We can use body filter to modify/replace body content.
A stream faced Java body filter should implement the interface NginxJavaBodyFilter which has this method:
public Object[] doFilter(Map<String, Object> request, InputStream bodyChunk, boolean isLast) throws IOException;
For one request this method can be invoked multiple times and at the last time the argument
isLast
will be true. Note that bodyChunk
is valid only at its call scope and can
not be stored for later usage.
The result returned must be an array which has three elements viz. {status, headers, filtered_chunk}.
If status
is not null filtered_chunk
will be used as the final chunk. status
and headers
will
be ignored when the response headers has been sent already.
filtered_chunk
can be either of
- File, viz. java.io.File
- String
- InputStream
- Array/Iterable, e.g. Array/List/Set of above types
A string faced Java body filter should extends the class StringFacedJavaBodyFilter which has one protected method to be overriden:
protected Object[] doFilter(Map<String, Object> request, String body, boolean isLast) throws IOException
This method has the same return value with NginxJavaBodyFilter.doFilter
.
This example will make to body content to upper case.
- Java/Groovy
location /upperfilter {
body_filter_type 'java';
body_filter_name 'my.UppercaseBodyFilter';
..................
}
package my;
import nginx.clojure.java.NginxJavaRingHandler;
import nginx.clojure.java.Constants;
import nginx.clojure.java.StringFacedJavaBodyFilter;
public static class UppercaseBodyFilter extends StringFacedJavaBodyFilter {
@Override
protected Object[] doFilter(Map<String, Object> request, String body, boolean isLast) throws IOException {
if (isLast) {
return new Object[] {200, null, body.toUpperCase()};
}else {
return new Object[] {null, null, body.toUpperCase()};
}
}
}
- Clojure
location /upperfilter {
body_filter_type 'clojure';
body_filter_name 'my/uppercase-filter';
..................
}
(defn uppercase-filter [request body-chunk last?]

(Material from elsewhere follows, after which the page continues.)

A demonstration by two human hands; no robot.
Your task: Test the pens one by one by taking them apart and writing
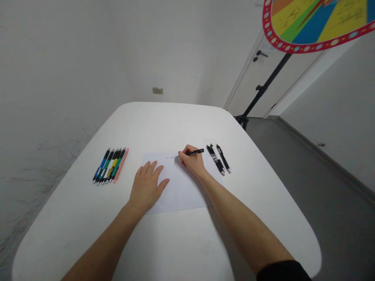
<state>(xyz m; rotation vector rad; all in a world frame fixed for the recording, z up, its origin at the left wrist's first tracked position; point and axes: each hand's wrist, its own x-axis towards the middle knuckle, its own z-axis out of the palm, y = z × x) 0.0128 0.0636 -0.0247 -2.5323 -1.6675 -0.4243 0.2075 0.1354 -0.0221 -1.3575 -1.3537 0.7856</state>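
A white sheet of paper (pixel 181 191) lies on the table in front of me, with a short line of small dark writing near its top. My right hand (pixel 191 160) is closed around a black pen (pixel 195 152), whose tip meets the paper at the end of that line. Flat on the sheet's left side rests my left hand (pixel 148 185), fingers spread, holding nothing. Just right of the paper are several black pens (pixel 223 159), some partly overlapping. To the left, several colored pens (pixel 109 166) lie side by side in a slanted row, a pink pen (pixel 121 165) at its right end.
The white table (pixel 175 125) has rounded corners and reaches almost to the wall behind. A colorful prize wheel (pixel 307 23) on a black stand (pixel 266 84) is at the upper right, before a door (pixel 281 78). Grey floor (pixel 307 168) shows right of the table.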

(let [upper-body (.toUpperCase body-chunk)]
(if last? {:status 200 :body upper-body}
{:body upper-body})))
body_filter_code
- Syntax: body_filter_code inline-body-filter-code;
- Default: —
- Context: location
Specifies a header filter by a block of inline code. See body_filter_name.
body_filter_property
- Syntax: body_filter_property name value;
- Default: —
- Context: location
- repeatable true
Defines one body filter property. All of those body filter properties belonged to one location will be pass to
the related body filter 's method config(properties)
if the body filter implements
the interface nginx.clojure.Configurable
.
log_handler_type
- Syntax: log_handler_type clojure | java | groovy;
- Default: clojure
- Context: location
log_handler_name
- Syntax: log_handler_name full-qualified-name;
- Default: —
- Context: location
Defines an external log handler. e.g.
Nginx log handler will be called just before the request is destroyed and its return result will be ignored. In a log handler we should not modify any thing about this request such as header, status. response, body and so on.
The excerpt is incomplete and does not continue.